Uma política alternativa que dê resposta com medidas concretas a urgentes problemas que, nomeadamente, respondam a uma efetiva proteção aos desempregados com o alargamento dos critérios de acesso e de prolongamento do período de atribuição do subsídio de desemprego; promova o aumento do salário mínimo nacional para 600 € no início de 2016 e o fim dos cortes salariai e a reposição integral dos salários, dos subsídios e pensões retirados na Administração Pública; a reposição da justiça e equidade nos critérios de cálculo e na atualização das reformas, a melhoria das pensões e reformas e a salvaguarda do direito à reforma aos 65 anos; a revogação imediata das taxas moderadoras nos serviços de saúde e assegurar médico de família a todos os portugueses num período não superior a dois anos.
Medidas concretas imediatas de apoio aos sectores produtivos com criação de um estatuto específico para a agricultura familiar e a manutenção de sistemas de quotas leiteiras; a garantia de todos os combustíveis a custo bonificado para todos os segmentos da frota pesqueira; o estabelecimento de um regime de preços máximos nos combustíveis e na eletricidade e a reversão da taxa do IVA para 6% na eletricidade e gás natural; a eliminação do pagamento especial por conta para as micro, pequenas e médias empresas e a redução da taxa do IVA na restauração a 13%.
Uma política alternativa que exige um governo que a concretize.
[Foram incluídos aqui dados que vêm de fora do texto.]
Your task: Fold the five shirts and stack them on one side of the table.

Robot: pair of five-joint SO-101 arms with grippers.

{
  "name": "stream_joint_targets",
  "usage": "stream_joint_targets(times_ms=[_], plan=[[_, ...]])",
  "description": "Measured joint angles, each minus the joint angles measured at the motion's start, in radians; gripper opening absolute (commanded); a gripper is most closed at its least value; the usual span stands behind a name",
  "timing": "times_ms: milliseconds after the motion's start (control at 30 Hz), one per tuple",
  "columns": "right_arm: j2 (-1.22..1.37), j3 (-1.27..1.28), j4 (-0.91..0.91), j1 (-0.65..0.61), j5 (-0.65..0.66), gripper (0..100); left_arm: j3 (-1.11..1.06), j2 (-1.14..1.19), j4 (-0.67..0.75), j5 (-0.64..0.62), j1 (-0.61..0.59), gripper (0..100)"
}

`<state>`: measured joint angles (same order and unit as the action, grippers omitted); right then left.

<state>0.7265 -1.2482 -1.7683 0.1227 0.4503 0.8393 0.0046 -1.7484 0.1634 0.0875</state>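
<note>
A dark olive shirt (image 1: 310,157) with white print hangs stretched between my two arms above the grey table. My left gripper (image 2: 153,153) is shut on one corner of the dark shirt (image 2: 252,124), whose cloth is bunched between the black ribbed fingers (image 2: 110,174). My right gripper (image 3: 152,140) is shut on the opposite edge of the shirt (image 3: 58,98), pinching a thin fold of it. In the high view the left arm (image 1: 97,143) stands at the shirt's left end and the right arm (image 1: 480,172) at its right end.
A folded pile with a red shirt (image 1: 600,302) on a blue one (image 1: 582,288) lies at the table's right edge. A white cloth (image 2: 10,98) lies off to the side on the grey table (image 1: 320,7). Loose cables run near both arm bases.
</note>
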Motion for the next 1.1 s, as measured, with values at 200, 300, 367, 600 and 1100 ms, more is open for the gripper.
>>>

Um governo capaz de romper com o ciclo vicioso que se instalou no País de alternância sem alternativa.
Sr.a Presidente,
Sr. Primeiro-Ministro,
Sr.as e Srs. Membros do Governo,
Sr.as e Srs. Deputados:
Com um sentimento contraditório de inquietação e esperança, o PCP reafirma a sua confiança no povo português como principal ator da história e obreiro do seu próprio devir coletivo! Podem os senhores enganá-lo cinco, cinquenta ou cem vezes, mas não conseguirão enganar para todo o sempre.
É nesse povo que confiamos e é à sua força que apelamos para construir o seu próprio futuro!